Yeah i think my main problem come from the data, as you said, maybe for this task I will have better results by process the document and parse it with other tools, then format a nice contextual raw text for NL.

I’m going to dig into this, I got 30K resumes on multiples formats, I’m going to look to create a little « formatter » to reformat those documents and add more context.

Thanks for your help !

Just another question, when using ner.correct/ner.manual, binary(accept/refuse) isn’t used for train until I specify the binary argument right ?

Yes, that sounds like a good plan. Also, if you haven't done it yet, do a simple rule-based baseline for comparison. Like, how far you get with more sophisticated PDF parsing and some clever regex etc. Then you know what score you need to beat with any ML approach that you try.

Yes, that's correct. Setting --binary really makes the most sense if your annotations were collected with ner.teach, because that's where you actually get a lot of meaningful "reject" answers that can make a difference.

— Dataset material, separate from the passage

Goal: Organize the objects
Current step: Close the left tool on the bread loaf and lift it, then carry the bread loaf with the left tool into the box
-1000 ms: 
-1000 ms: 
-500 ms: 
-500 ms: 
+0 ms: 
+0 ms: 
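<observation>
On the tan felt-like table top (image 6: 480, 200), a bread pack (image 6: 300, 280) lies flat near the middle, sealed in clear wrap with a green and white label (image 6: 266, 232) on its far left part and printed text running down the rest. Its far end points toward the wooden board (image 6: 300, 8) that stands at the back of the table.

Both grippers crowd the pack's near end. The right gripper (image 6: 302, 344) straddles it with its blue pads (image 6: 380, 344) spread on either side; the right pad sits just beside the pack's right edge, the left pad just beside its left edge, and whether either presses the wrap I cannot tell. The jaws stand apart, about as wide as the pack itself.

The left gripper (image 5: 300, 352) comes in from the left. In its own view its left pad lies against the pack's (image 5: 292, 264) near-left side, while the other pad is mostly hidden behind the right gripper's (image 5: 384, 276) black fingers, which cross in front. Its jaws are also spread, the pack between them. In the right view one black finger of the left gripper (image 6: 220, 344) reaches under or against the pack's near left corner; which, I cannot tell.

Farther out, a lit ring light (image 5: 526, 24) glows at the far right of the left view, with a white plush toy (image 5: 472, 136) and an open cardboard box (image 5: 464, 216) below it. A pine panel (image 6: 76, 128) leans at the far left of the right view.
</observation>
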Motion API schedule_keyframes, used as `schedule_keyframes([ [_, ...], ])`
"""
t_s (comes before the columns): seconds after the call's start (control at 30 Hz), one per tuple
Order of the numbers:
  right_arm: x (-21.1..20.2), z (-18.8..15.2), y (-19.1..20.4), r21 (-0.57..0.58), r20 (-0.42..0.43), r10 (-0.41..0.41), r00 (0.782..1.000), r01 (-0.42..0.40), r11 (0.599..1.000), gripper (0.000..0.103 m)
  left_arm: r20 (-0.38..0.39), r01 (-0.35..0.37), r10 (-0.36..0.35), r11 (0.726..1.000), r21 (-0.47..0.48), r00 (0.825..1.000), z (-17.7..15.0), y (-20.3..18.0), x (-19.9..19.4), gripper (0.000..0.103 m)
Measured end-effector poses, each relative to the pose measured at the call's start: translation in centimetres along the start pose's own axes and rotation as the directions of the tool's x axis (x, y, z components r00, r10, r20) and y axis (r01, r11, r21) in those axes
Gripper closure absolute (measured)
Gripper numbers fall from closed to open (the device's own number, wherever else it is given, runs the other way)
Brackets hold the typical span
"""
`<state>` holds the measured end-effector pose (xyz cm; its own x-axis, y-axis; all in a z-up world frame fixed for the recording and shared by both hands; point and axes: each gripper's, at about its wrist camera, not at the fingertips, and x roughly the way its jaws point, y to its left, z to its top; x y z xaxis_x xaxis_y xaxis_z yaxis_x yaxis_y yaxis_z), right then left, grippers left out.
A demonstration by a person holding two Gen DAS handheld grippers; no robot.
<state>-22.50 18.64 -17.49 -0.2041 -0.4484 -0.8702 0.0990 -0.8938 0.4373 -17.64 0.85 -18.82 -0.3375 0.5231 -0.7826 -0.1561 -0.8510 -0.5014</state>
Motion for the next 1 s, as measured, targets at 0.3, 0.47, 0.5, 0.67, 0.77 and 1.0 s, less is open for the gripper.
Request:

If you're annotating manually, you might as well complete the annotations.

1 Like

Yeah, as you said, I have to get the right tool for every entity.
email/url can be extracted by regex, its a common schema.
I'm going to try to get only stuff that will be too hard/complexe to get with regex like :
ORG,GPE,DEGREE,SCHOOL,PERSON,LANGUAGE who need particular context to be found
and get DATE,URL,EMAIL,PHONE with regex.

thanks for those informations, you helped me a lot.